11/12.1. 278 aerei tedeschi lanciano, in due notti consecutive, com­plessivamente 299 t. di bombe di­rompenti e 1.421 ordigni incendiari su Londra.

 

12.1. Prende il mare dalla Gran Bretagna per il Nord Africa il convo­glio WS. 5 B: composto da 21 trasporti (418.000 t.), con 40.000 soldati a bor­do. La scorta viene assicurata da 1 nave da battaglia, 3 incrociatori, 12 cacciatorpedi­niere.

 

13.1. Re Boris III in visita ad Hitler al Berghof, formula ancora riserve in re­lazione all’adesione della Bulgaria al Patto Tri­partito.

 

La Grecia rifiuta l'offerta bri­tannica dell’invio di un corpo di spedizione.

 

14.1. Il capo di Stato rumeno generale Antonescu, in visita ad Hi­tler al Berghof., offre di schierarsi a fianco della Germania « nel caso che l'URSS dovesse attaccare, di prendere parte con tutte le forze di­sponibili all'azione militare ».

 

14/15.1. L'incrociatore ausiliario Schiff 33 Pinguin (capitano di va­scello Krüder) cattura nell'Antartide 3 baleniere norvegesi ed 11 pesche­recci per complessive 39.947 t. Tutte le unità, salvo 3 pescherecci, rag­giungono le coste occidentali; le ba­leniere hanno a bordo 22.200 t. di olio di balena.

 

16/17.1. 126 aerei tedeschi lancia­no 124 t. di bombe dirompenti e 1.480 ordigni incendiari su Avon­mouth.

 

17.1. Il Ministro degli Esteri so­vietico Molotov dichiara all'amba­sciatore tedesco a Mosca che l'URSS considera la Bulgaria zona di sicu­rezza sovietica.

 

Il governo ungherese consente il passaggio delle linee di rifornimento della Wermacht verso la Romania.

 

19.1. Con la riconquista di Cassala (occupata da unità italiane il 4.7.1940) da parte della 4.a e 5.a  divisione in­diana (gen.
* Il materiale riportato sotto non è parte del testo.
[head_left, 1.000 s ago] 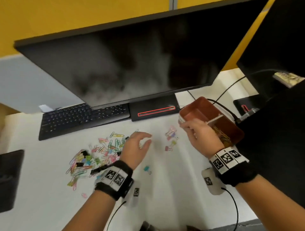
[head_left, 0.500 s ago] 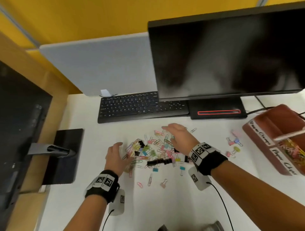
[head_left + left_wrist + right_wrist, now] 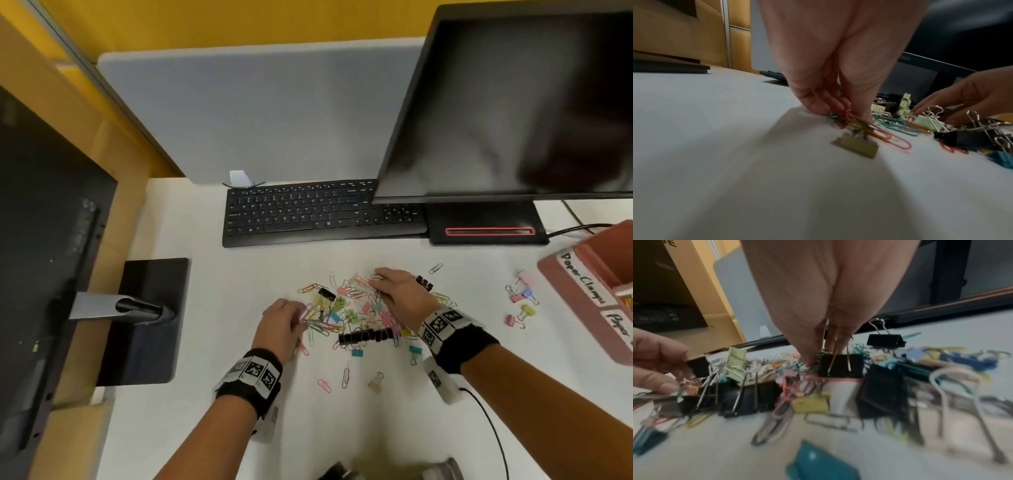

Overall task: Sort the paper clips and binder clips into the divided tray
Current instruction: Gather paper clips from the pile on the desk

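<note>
A pile of coloured paper clips and binder clips [image 3: 352,315] lies on the white desk, with a row of black binder clips [image 3: 364,335] at its near edge. My left hand [image 3: 301,315] is at the pile's left edge; in the left wrist view its thumb and fingers [image 3: 818,105] pinch a small bunch of paper clips [image 3: 846,118]. My right hand [image 3: 376,279] lies over the pile's far right part, fingers stretched out and touching clips beside a black binder clip [image 3: 840,365]. The red-brown divided tray [image 3: 609,250] stands at the far right, paper clips in its near compartment.
A few pastel binder clips [image 3: 522,298] lie between the pile and the tray. A black keyboard [image 3: 308,212] and a monitor base [image 3: 486,226] stand behind the pile. A second monitor's base [image 3: 144,322] is at the left. A cable [image 3: 489,421] trails from my right wrist.
My right hand left the tray and came back onto the pile. My left hand moved to the pile's left edge and closed on paper clips. The head view swung left.
</note>
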`<state>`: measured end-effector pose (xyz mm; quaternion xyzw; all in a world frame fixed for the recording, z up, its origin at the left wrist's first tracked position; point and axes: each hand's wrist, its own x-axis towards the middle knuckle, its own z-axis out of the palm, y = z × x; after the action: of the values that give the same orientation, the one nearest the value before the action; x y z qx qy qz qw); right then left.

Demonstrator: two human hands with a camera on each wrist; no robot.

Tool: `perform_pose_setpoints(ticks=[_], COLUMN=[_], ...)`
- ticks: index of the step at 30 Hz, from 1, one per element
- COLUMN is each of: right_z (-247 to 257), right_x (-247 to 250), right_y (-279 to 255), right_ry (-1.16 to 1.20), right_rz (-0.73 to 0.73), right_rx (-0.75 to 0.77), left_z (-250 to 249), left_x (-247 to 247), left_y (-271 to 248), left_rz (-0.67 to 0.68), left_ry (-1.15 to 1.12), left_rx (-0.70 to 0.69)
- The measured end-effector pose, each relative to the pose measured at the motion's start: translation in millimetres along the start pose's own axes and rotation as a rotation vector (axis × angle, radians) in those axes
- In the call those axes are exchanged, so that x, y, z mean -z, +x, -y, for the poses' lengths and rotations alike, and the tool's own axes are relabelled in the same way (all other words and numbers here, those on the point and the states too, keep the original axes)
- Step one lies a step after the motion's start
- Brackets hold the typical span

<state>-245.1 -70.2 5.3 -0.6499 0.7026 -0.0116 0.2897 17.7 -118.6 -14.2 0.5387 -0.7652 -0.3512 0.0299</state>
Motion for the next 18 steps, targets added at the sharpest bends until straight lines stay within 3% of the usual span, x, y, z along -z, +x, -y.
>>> perform_pose_setpoints(ticks=[4, 10, 14, 18], right_z=[-2, 1, 0, 1], right_x=[-1, 2, 9, 28], right_y=[-2, 1, -2, -17], right_ry=[0.041, 0.169, 0.215, 0.351], right_rz=[-0.049, -0.075, -0.078, -0.215], right_rx=[-0.035, -0.176, -0.185, -0.139], left_z=[2, -3, -8, -15], left_x=[-1, -3, 0, 15], left_y=[3, 8, 9, 7], left_rz=[0.042, -0.008, -0.004, -0.032], left_ry=[-0.104, -0.032, 0.004, -0.048], left_rx=[0.063, 0.010, 0.031, 0.088])
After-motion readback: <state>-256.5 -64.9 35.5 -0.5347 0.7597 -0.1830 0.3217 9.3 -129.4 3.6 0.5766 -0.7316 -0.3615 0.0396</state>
Platt) inizia l'of­fensiva britannica contro l'Eritrea.

 

19/20.1. Con l’incontro fra Hitler e Mussolini al Berghof ha termine la politica italiana della « guerra parallela » ed inizia l'in­fluenza tedesca nella condotta della guerra nel Mediterraneo. Hitler rende par­tecipe Mussolini della propria deci­sione di attaccare la Grecia, muo­vendo dalla Bulgaria, e di inviare in Libia un'unità tedesca, data la critica situazione venutasi a deter­minare, per l'Italia, in Nord Africa.

 

20.1. Il Comitato di difesa bri­tannico decide di occupare Bengasi ed il Dodecaneso e di costituire una riserva strategica per i Balcani.

 

20/23.1. A Bucarest l’esercito reprime la ri­volta della « Guardia di Ferro », di Horia Sima. L’azione avviene auspice Hitler, che ha lasciato ad Antonescu libertà d’iniziativa. I reparti tedeschi presenti in Romania si mantengono formalmente neutrali.

 

21.1. L'Imperatore di Abissinia, dal 1936 in esilio in Inghilterra, su­pera la frontiera etiopica e si unisce al movimento « patriottico » orga­nizzato dal maggiore Orde Wingate nella parte occidentale del Paese.

 

22.1. Il III corpo d'armata bri­tannico (gen. O' Connor) conquista Tobruk (comandante del presidio italiano gen. Pitassi-Manella, coman­dante delle forze della marina: con­trammiraglio Vietina). Capito­lano i resti del XXII corpo d'armata con il grosso della 61.a div. e l'equipaggio dell’incrociatore San Giorgio, che viene autoaffondato nel porto nell’imminenza della resa; in tutto cadono prigionieri 25.000 uomini nel bottino 208 cannoni ed 87 carri armati.

 

22/23.1. Colloqui a Predeal tra il feldma­resciallo List ed una delegazione d'ufficiali bulgari in ordi­ne ai preparativi per il transito di reparti tedeschi attraverso la Bulgaria.

 

23/25.1. La portaerei britannica Illustrious, gravemente danneggiata, riesce a riparare ad Alessandria da Malta e si mette subito in rotta per Norfolk (USA) per i lavori di ripri­stino.

 

28.1. Hitler decide di procrastinare per quanto possibile il passaggio dei reparti tedeschi attraverso la Bulgaria.

 

29.1. Iniziano a Washington col­loqui segreti, a livello di Stato Maggiori, tra britannici ed americani, per decidere la comune condotta bellica nel caso d’entrata in guerra da parte degli USA.

 

30.1. Visita del capo dello S.M. finlandese, generale Heinrichs, al ca­po dello S.M. dell'esercito, generale Halder: emergono riserve sulla par­tecipazione alla campagna di guerra in Oriente ed un rifiuto di collabo­razione, da parte dei finlandesi, nell’eventuale attacco contro Lenin­grado.

Truppe britanniche conquistano Derna.

 

31.1. È completata l'ordinanza dell'OKH per la marcia d'avvicina­mento ai fini dell'operazione « Bar­barossa ».